By: David S. Johnson – Staff Reporter | TPA News Desk | Monrovia

The Liberian House of Representatives’ Joint Committee on Compliance and Concessions Review today issued a forceful contempt citation against mining giant ArcelorMittal Liberia (AML) after the company’s representatives conspicuously failed to appear for a crucial legislative hearing on Tuesday, July 1, 2025. The unannounced absence immediately fueled speculation that AML was dodging tough questions about its operational compliance, worker welfare, and adherence to its vast concession agreement.
The hearing, convened at 2:00 PM in collaboration with the Inter-Ministerial Concessions Committee (IMCC), was intended for AML to provide a comprehensive compliance update and submit all relevant documentation supporting its two decades of operations and fidelity to existing concession agreements.
However, despite submitting some documentation, no AML representatives were present. This prompted a swift motion by Hon. Anthony F. Williams, a member of the Committee, demanding that ArcelorMittal be summoned to appear next Tuesday with legal counsel. The company must then show cause why it should not be held in contempt of the Legislature, pursuant to Article 44 of the Liberian Constitution, which grants the Legislature the power to punish for contempt.
The legislative scrutiny comes amid long-standing and escalating concerns surrounding AML’s performance in Liberia. Lawmakers were poised to grill the company on a range of contentious issues, including allegations of unfulfilled commitments regarding workers’ welfare, particularly accusations of labor exploitation, unequal pay between foreign and local staff, and inadequate living conditions for Liberian employees in company housing.
Furthermore, the committee aimed to rigorously assess AML’s financial adherence to its Mineral Development Agreement (MDA), especially the government’s 30% share in the concession and demands for a comprehensive five-year financial report. Critics have persistently raised questions about the transparency of financial reporting, alleging potential profit under-declaration and insufficient revenue contributions to the national budget.
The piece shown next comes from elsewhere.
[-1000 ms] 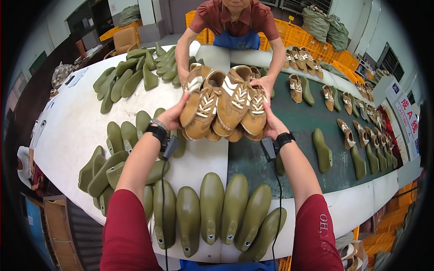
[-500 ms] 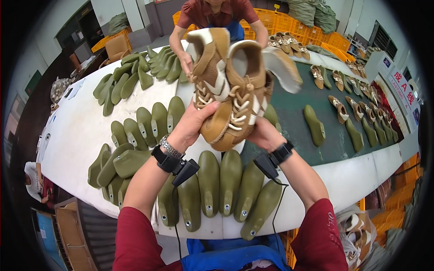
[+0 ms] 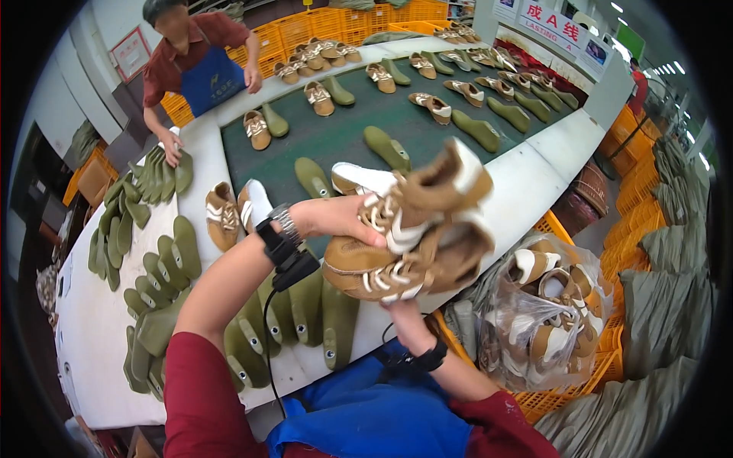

Lawmakers also sought answers on the company’s progress in meeting its concessional demands and requirements for community development and infrastructure within its operational areas, specifically the pavement of vital roads and the completion of promised social amenities. Growing public frustration and persistent accusations of AML failing to create sufficient local jobs or invest adequately in affected communities have intensified the legislative push for accountability.
Chairman of the Joint Committee, Hon. Foday E. Fahnbulleh, issued a stern warning to all concessionaires operating within Liberia, emphasizing that the Committee will not tolerate actions that undermine the authority or integrity of the Legislature. “We believe that working in close collaboration with all partners and stakeholders in the concession sector is vital to promoting a Liberia that benefits all its citizens through the proper management of our natural resources,” Hon. Fahnbulleh stated. “This review process is intended to assess compliance, promote accountability, and uphold transparency. However, what we observed today was a glaring absence of AML representation at a hearing designed to evaluate its 20 years of operations in the country.”